Love speaks louder
Students should be commended for protesting against hate speech Wednesday
University students joined together to counter a demonstration Wednesday which happened to coincide with the University’s Pride Week. The group of students joined hands and sang the “Good Ol’ Song” in order to drown out the protesters’ speech, which included homophobic statements and condemnations of many members of the University community.
Associate Dean of Students Laurie Casteen told students it would be best for them to leave rather than give the protesters any further attention, and most of the students then dispersed. One of the commenters on the article also said it would have been better just to ignore the people spewing the hate speech, because “they measure their success in outrage generated and YouTube hits.”

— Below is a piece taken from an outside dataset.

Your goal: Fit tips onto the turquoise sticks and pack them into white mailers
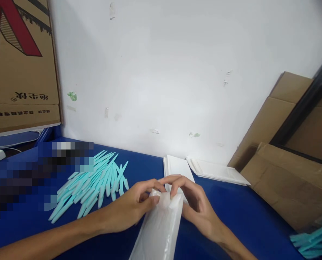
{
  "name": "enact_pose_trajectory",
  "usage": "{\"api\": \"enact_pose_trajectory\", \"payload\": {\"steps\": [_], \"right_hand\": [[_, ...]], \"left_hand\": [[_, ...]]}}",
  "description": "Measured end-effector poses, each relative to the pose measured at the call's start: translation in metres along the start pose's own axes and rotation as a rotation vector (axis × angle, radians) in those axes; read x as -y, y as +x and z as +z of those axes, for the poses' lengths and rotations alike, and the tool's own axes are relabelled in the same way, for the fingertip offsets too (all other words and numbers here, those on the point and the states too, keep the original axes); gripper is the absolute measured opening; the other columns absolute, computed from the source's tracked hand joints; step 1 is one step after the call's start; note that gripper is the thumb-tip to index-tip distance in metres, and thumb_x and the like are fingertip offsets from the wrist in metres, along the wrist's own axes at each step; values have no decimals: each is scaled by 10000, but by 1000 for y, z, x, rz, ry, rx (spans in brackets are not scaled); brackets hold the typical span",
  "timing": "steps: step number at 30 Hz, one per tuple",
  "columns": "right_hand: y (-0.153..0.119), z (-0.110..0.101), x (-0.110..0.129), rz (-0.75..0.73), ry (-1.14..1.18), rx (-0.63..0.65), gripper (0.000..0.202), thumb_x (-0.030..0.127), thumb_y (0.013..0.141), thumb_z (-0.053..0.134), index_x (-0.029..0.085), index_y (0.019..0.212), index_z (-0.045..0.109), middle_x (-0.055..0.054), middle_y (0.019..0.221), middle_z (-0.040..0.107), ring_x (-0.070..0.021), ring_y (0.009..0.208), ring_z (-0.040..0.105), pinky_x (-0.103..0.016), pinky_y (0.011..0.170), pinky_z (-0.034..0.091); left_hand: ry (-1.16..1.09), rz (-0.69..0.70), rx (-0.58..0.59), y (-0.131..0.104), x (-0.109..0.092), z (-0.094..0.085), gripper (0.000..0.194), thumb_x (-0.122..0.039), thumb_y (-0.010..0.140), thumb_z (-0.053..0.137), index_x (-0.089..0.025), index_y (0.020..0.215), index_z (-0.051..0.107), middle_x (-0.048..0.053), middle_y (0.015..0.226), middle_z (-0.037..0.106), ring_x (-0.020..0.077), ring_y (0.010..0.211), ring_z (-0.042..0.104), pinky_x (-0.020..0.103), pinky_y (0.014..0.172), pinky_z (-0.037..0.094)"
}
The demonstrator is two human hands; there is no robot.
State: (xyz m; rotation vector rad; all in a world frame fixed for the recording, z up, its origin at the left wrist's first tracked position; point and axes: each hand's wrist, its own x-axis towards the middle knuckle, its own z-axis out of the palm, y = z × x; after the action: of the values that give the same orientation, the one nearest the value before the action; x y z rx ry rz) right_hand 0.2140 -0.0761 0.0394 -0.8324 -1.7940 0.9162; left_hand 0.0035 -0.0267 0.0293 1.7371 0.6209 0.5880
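A long, whitish, translucent plastic bag (159,227) lies between my hands, its near end running out of view at the bottom. My left hand (135,207) pinches the bag's top left edge between thumb and fingers. At the top right edge, my right hand (197,206) grips it with bent fingers, the thumb down along the side. Whether anything is inside the bag I cannot make out. To the left of my left hand is a fanned pile of slim teal sticks (96,182) with paler, wider ends.
White flat sleeves (178,166) lie behind my hands, and another white stack (220,171) sits by the wall. Cardboard (288,184) lines the right side, with more teal sticks (315,238) low in the corner. A large printed carton (22,72) stands at left. The tabletop (147,162) is blue.
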Motion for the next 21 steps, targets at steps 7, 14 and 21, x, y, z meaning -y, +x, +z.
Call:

While Curry graduate student Amanda Handy’s video of the event has given the extreme religious demonstrators more attention than they would have gotten otherwise, the attention was more focused on the students’ reaction than on the initial demonstration. The YouTube video has gotten 31,000 views and several University students have shared it on Facebook with positive commentary about the student response.
The message of the students’ singing was that the University community would rather hear the welcoming and encouraging voices of the student body than a religious group’s inflammatory comments condemning their fellow LGBTQ classmates. A lack of response may have lessened the attention the demonstrators received, but it would not have prompted any sense of solidarity among University students, nor any sense of confidence among LGBTQ students that their community supports them, and is courageous enough to take a stand against speech that makes them feel unsafe.
Third-year College student and president of Queer Allied Activism Greg Lewis stood in the same area as the protestors and held a sign that said “This is not a safe space,” which he had originally prepared for the Queering Spaces campaign to identify areas where hate crimes have occurred. Lewis said what happened in the Amphitheater was an example of the challenges LGBTQ students face every day.
There may not be dramatic demonstrations like Wednesday’s every day, but homophobic speech can make its way into everyday language. We discussed in our earlier editorial on IFC Safe Space training how casual remarks that include derogatory slurs in order to be funny can dissuade gay students from entering Greek life. Remarks like these are not limited to the Greek system, and LGTBQ students may encounter them every day. When a student makes a derogatory remark, letting it go does nothing to change attitudes or mindsets. But speaking up and expressing disapproval toward the comment makes the person think twice about saying it again, and makes LGTBQ students more comfortable, knowing their peers care enough to address comments that can degrade and marginalize.
Wednesday’s student response was a way of saying that University students do not tolerate hurtful speech on any scale. It was a message saying that when hate speaks, love speaks louder. And our community is stronger because of it.